__PROVIDED MATERIAL__:
== Segment start ==

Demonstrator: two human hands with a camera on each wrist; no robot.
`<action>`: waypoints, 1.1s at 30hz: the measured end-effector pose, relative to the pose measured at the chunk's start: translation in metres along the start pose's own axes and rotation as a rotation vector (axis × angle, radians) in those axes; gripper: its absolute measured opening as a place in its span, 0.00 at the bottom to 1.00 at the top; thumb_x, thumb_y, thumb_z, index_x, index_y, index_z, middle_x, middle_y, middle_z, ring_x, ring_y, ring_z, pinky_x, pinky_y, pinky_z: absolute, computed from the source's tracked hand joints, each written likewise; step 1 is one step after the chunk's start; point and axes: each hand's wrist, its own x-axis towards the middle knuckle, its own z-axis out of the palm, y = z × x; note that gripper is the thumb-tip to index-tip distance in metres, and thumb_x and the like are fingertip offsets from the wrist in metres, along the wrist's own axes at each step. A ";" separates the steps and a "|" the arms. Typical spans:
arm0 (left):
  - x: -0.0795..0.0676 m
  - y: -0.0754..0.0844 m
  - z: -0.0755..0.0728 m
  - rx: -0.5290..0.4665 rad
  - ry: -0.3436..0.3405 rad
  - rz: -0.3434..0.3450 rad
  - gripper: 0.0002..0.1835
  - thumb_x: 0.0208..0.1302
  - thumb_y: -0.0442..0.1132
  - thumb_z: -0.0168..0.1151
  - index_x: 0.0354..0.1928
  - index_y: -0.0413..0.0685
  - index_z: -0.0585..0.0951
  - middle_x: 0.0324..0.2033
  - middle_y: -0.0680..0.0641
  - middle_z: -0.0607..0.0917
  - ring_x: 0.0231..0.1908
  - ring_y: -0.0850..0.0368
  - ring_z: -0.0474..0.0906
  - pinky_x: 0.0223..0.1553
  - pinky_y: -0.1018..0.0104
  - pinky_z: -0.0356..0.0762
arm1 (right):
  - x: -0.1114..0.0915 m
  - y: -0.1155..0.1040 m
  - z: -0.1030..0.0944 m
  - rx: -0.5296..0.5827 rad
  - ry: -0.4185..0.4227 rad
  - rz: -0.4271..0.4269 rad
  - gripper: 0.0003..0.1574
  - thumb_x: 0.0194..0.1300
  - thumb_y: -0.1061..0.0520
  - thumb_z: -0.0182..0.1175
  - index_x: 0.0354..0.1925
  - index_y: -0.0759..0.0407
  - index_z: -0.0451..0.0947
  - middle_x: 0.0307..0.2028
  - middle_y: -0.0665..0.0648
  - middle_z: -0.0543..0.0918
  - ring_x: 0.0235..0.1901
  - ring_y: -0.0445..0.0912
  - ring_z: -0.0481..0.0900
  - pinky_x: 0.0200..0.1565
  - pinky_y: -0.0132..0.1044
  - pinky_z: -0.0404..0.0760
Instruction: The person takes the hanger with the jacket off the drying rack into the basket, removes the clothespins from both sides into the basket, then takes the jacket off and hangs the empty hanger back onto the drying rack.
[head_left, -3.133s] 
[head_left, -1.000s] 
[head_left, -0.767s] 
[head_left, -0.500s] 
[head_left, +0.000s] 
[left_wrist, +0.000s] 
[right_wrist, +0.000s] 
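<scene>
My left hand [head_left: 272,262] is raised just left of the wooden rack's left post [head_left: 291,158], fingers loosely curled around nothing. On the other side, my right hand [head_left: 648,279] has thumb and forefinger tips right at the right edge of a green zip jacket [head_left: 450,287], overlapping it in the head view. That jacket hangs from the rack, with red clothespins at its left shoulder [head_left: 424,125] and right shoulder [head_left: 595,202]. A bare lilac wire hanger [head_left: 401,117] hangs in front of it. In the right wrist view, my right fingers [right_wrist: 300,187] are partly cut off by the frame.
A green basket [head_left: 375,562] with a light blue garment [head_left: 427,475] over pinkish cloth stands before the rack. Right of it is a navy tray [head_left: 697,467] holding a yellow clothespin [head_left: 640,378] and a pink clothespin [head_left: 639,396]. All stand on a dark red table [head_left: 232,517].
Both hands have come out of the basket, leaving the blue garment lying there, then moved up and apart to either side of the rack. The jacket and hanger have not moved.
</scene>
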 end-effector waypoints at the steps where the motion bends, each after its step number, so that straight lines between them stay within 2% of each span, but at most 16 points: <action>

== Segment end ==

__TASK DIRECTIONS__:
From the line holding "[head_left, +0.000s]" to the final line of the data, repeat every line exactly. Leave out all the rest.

__RESULT OF THE TASK__:
[head_left, +0.000s] 
[left_wrist, +0.000s] 
[right_wrist, +0.000s] 
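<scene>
My left hand [head_left: 272,262] is raised just left of the wooden rack's left post [head_left: 291,158], fingers loosely curled around nothing. On the other side, my right hand [head_left: 648,279] has thumb and forefinger tips right at the right edge of a green zip jacket [head_left: 450,287], overlapping it in the head view. That jacket hangs from the rack, with red clothespins at its left shoulder [head_left: 424,125] and right shoulder [head_left: 595,202]. A bare lilac wire hanger [head_left: 401,117] hangs in front of it. In the right wrist view, my right fingers [right_wrist: 300,187] are partly cut off by the frame.
A green basket [head_left: 375,562] with a light blue garment [head_left: 427,475] over pinkish cloth stands before the rack. Right of it is a navy tray [head_left: 697,467] holding a yellow clothespin [head_left: 640,378] and a pink clothespin [head_left: 639,396]. All stand on a dark red table [head_left: 232,517].
Both hands have come out of the basket, leaving the blue garment lying there, then moved up and apart to either side of the rack. The jacket and hanger have not moved.
</scene>
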 end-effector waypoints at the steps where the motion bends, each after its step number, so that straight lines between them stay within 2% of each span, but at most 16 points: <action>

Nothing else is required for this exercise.